SoilRotifer · May 15, 2025, 12:55pm

Hi @EugeniaSH,

It appears you are using a very old version of SILVA db parsers. The D_x__ schema has not been used in several years. We've moved to a more accurate Greengenes-like taxonomy. I'd recommend looking through the RESCRIPt tutorial on how to make your own SILVA database.

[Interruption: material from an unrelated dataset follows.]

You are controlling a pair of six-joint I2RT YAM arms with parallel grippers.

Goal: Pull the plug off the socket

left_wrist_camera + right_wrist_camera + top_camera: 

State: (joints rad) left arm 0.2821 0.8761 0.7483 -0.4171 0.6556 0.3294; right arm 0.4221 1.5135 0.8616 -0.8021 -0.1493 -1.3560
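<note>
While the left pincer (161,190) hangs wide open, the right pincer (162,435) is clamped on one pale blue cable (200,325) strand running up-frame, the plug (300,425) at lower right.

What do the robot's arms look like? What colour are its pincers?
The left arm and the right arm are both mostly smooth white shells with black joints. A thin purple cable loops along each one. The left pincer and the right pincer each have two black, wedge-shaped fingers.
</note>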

Here is some history on the D_x__ schema.

-Mike

EugeniaSH · May 16, 2025, 2:27am

Thanks for the response
I am using Silva version 138.2 which I thought was the lattest, and that Greengenes was not as well curated
I will try the RESCRIPt

Thanjks Eugenia

EugeniaSH · May 16, 2025, 2:27am

Thank you,
I do agree with you in that species level annotation should not be trusted.
Thanks

SoilRotifer · May 16, 2025, 1:38pm

I think there is a misunderstanding here. What I was trying to say is that the way SILVA taxonomy is parsed has changed. For example, the old way resulted in taxonomy strings that looked like this:

D_0__Bacteria;D_1__Actinobacteria;D_2__Actinobacteria;D_3__Actinomycetales;D_4__Actinomycetaceae;D_5__Actinomyces;D_6__Mycobacterium tuberculosis

Whereas using RESCRIPt will result in more informative taxonomy strings that look like this (i.e. similar to Greengenes):
d__Bacteria;p__Actinobacteria;c__Actinobacteria;o__Actinomycetales;f__Actinomycetaceae;g__Actinomyces;s__Mycobacterium tuberculosis

Note there is also Greengenes2, and other repositories that you can download and use via RESCRIPt, such as GTDB (can now download version 226.0), and RDP.

system · June 16, 2025, 7:38pm

This topic was automatically closed 31 days after the last reply. New replies are no longer allowed.